The Status skill is invoked via the /ar:status command, which can be tailored to various scopes and output formats. To begin:

  1. Install and Configure:

    • Ensure the autoresearch-agent and its dependencies are installed per the official documentation.
    • Place experiments in the expected directory structure, e.g., .autoresearch/{domain}/{experiment}.
  2. Basic Usage:

    • To display the full experiment dashboard:
      /ar:status
    • For a detailed view of a single experiment:
      /ar:status engineering/api-speed
    • To filter by domain:
      /ar:status --domain engineering
  3. Exporting Results:

    • To export the dashboard as Markdown:
      /ar:status --format markdown --output results.md
    • For CSV export:
      /ar:status --format csv --output results.csv
  4. Direct Script Usage:

    • Underlying these commands is a Python script. Direct calls can be made for advanced integration:
      python {skill_path}/scripts/log_results.py --dashboard
      python {skill_path}/scripts/log_results.py --experiment engineering/api-speed
      python {skill_path}/scripts/log_results.py --domain engineering

Key Features

1. Comprehensive

Dashboard

The core function of Status is to display a dashboard summarizing all experiments, their results, and loop status. For example:

DOMAIN       EXPERIMENT        RUNS  KEPT  BEST     CHANGE    STATUS   LOOP
engineering  api-speed        38    7     95.2%    +1.2%     active   every 1h (cron ID: 1234, started: 2024-05-01)
engineering  data-cleaning    12    2     88.0%    -0.5%     stopped  -

This overview provides immediate insight into experiment health and automation status.

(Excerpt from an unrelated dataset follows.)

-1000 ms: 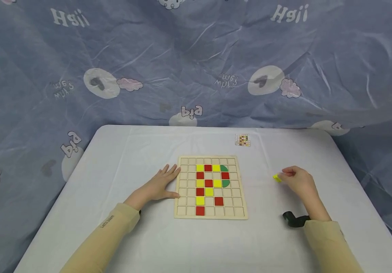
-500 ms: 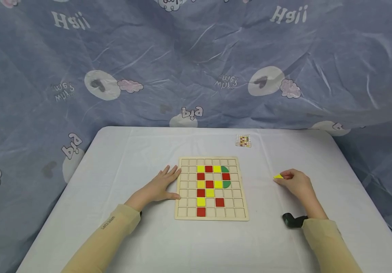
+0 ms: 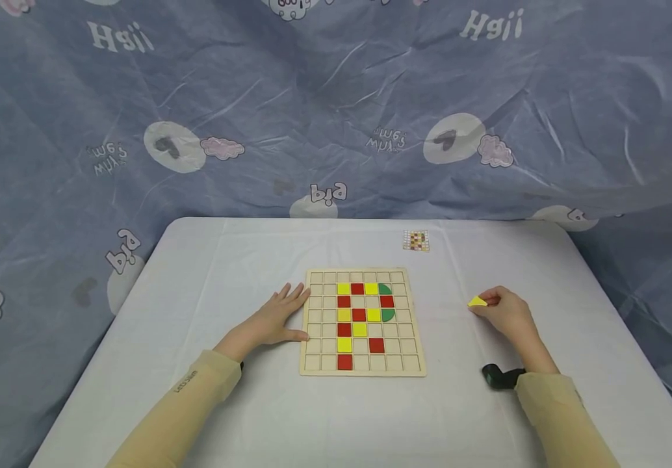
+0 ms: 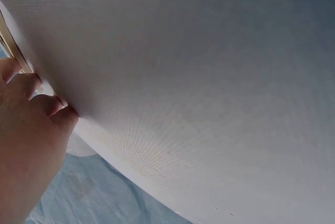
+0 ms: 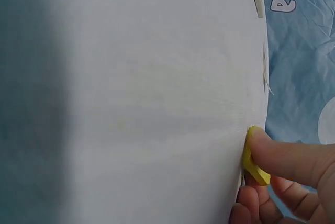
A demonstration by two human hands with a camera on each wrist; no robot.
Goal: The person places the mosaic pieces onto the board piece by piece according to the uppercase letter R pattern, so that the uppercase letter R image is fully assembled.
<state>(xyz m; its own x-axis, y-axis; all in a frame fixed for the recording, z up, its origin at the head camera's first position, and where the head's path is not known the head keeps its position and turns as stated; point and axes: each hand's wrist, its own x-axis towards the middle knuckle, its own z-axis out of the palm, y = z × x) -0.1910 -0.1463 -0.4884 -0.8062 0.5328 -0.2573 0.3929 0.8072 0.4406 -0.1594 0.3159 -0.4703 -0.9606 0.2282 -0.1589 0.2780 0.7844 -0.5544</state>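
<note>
A wooden grid board (image 3: 324, 368) lies mid-table with red and yellow square tiles and two green rounded tiles set in its cells. My left hand (image 3: 271, 319) rests at the board's left edge, fingers spread and thumb against the rim. Off to the right of the board, my right hand (image 3: 509, 316) pinches a yellow triangular tile (image 3: 477, 301) between thumb and fingers. In the right wrist view the thumb presses on the face of this yellow tile (image 5: 253, 157), close to the white tabletop. The left wrist view has the left hand's fingertips (image 4: 67, 118) near the board edge (image 4: 11, 46).
A small printed card (image 3: 416, 240) with a coloured grid pattern lies behind the board, to its right. The table (image 3: 254, 416) wears a white cloth. A blue-grey patterned curtain (image 3: 336, 97) hangs behind it. A black wrist strap (image 3: 501, 377) sticks out beside the right sleeve.
The right hand has turned the yellow tile, so that it now shows as a triangle at the fingertips. The left hand and the board have stayed in place.
</note>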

2. Single Experiment and Domain

View

Focus on details at granularity you need:

  • Single Experiment:
    /ar:status engineering/api-speed
    Shows run logs and, if present, the active loop configuration (from loop.json).
  • Domain View:
    /ar:status --domain engineering
    Aggregates results for all experiments in the domain.

3. Active Loop

Detection

Status automatically checks for the presence of .autoresearch/{domain}/{experiment}/loop.json. If found, it parses and displays the loop interval, cron ID, and start date, making it easy to see which experiments are automated and their schedules.

4. Export

Capabilities

Easily export dashboards:

  • Markdown: For documentation, sharing in wikis, or reports.
  • CSV: For data analysis or integration with spreadsheets and BI tools.

Example export command:

/ar:status --format csv --output results.csv

5. Scriptable

Integration

Use the underlying Python scripts for custom workflows or automation:

python skills/status/scripts/log_results.py --dashboard --format csv --output results.csv

Best Practices

  • Regularly Monitor the Dashboard: Integrate /ar:status into your daily workflow or CI/CD pipelines to maintain situational awareness of ongoing experiments.
  • Automate Exports: Schedule periodic exports of the dashboard for archiving, compliance, or reporting purposes.
  • Leverage Domain Filtering: Use the --domain option to focus on relevant subsets of experiments, especially in large projects.
  • Check Active Loops: Always review the loop status before making manual changes to experiments to avoid conflicts or duplicated runs.
  • Version Control Outputs: Store exported CSV or Markdown files in version control for traceability and historical analysis.

Important Notes

  • Access Control: Ensure appropriate permissions are set for the .autoresearch directory and experiment data to protect sensitive results.
  • Data Consistency: Only modify experiment data and loop configurations via approved workflows to prevent dashboard inconsistencies.
  • Output Accuracy: The accuracy of the dashboard is dependent on proper log and loop management. Corrupted or missing files can lead to incomplete or misleading displays.
  • Skill Updates: As the Status skill evolves, periodically check the official repository for updates, bug fixes, and new features.
  • Resource Utilization: Running frequent or numerous automated loops may impact system resources. Monitor usage and adjust intervals as needed.

The Status skill streamlines experiment monitoring and reporting, making it an essential tool for data-driven research and engineering teams.